#### [Work to be completed]
If a record below holds a picture, leave the picture out and copy the rest exactly.

(Recorded data)
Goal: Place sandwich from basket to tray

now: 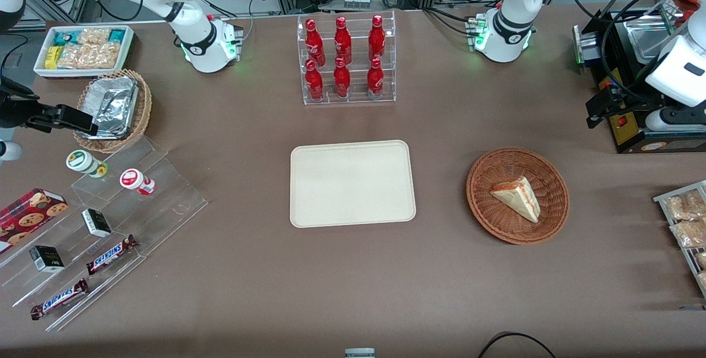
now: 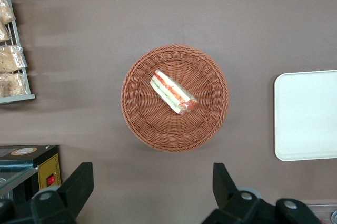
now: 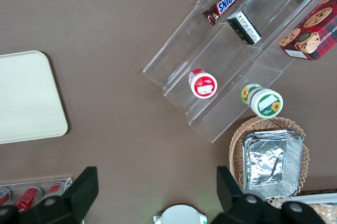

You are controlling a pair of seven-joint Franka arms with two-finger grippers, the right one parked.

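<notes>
One wedge: the sandwich [image 1: 517, 198] is lying flat inside the reddish-brown wicker basket [image 1: 480, 203], near the middle of the bowl, with its striped cut edge showing red-orange and green layers in the left wrist view [image 2: 174, 93].
Long axis: the wedge is running diagonally across the basket floor, so the tool's fingers would, I judge, need turning to close across its short thickness rather than along its length.
Direction from tool: the tool [image 2: 151, 184] is hanging well above the table, and the basket is sitting ahead of its fingertips rather than between them; the arm is needing to travel forward and then down.
Tool state: its two dark fingers [image 2: 78, 184] are standing wide apart and gripping nothing.
Basket rim: the woven wall [image 2: 131, 124] is rising around the sandwich, leaving some bare weave on every side for the fingers to drop in.
Destination: the cream tray [image 1: 353, 183] is lying flat and bare, beside the basket toward the parked arm's end of the table, well apart from it.
Surface: the brown table [image 1: 441, 270] is showing nothing between basket and tray.
Surroundings: a rack of snack packets [image 1: 684, 225] is sitting beside the basket at the working arm's end, and a clear stand of red bottles [image 1: 347, 60] is standing farther from the front camera than the tray.
</notes>
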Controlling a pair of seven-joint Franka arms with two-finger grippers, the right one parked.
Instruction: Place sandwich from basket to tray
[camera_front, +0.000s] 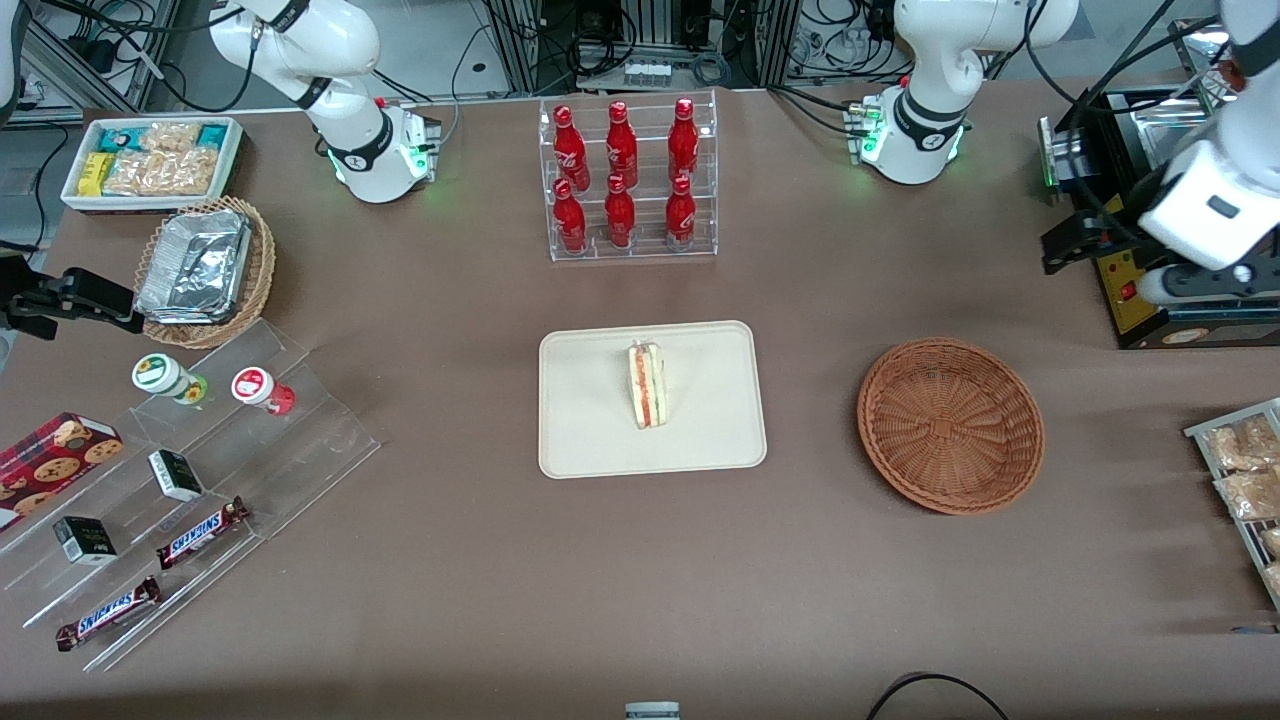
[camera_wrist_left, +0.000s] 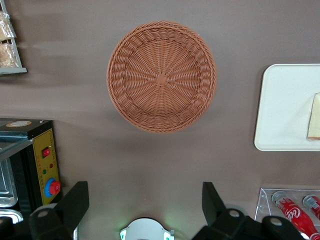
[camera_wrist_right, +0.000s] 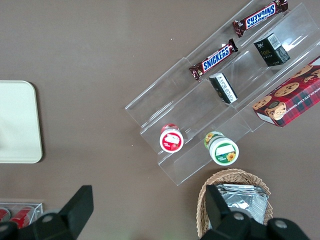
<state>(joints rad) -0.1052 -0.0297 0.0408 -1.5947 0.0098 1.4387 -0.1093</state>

#### [Answer to this problem]
Goal: Place sandwich from basket to tray

now: 
now: 
now: 

You are controlling a pair of seven-joint Franka arms with two-finger grippers, the right one parked.

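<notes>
One wedge: the sandwich [image 1: 517, 198] is lying flat inside the reddish-brown wicker basket [image 1: 480, 203], near the middle of the bowl, with its striped cut edge showing red-orange and green layers in the left wrist view [image 2: 174, 93].
Long axis: the wedge is running diagonally across the basket floor, so the tool's fingers would, I judge, need turning to close across its short thickness rather than along its length.
Direction from tool: the tool [image 2: 151, 184] is hanging well above the table, and the basket is sitting ahead of its fingertips rather than between them; the arm is needing to travel forward and then down.
Tool state: its two dark fingers [image 2: 78, 184] are standing wide apart and gripping nothing.
Basket rim: the woven wall [image 2: 131, 124] is rising around the sandwich, leaving some bare weave on every side for the fingers to drop in.
Destination: the cream tray [image 1: 353, 183] is lying flat and bare, beside the basket toward the parked arm's end of the table, well apart from it.
Surface: the brown table [image 1: 441, 270] is showing nothing between basket and tray.
Surroundings: a rack of snack packets [image 1: 684, 225] is sitting beside the basket at the working arm's end, and a clear stand of red bottles [image 1: 347, 60] is standing farther from the front camera than the tray.
</notes>
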Controlling a pair of seven-joint Franka arms with two-finger grippers, the right one parked.
Instruction: Place sandwich from basket to tray
[camera_front, +0.000s] 
[camera_wrist_left, +0.000s] 
[camera_wrist_right, +0.000s] 
<state>(joints rad) -0.1052 -0.0297 0.0408 -1.5947 0.0098 1.4387 -0.1093</state>

What was asked now has a complete answer.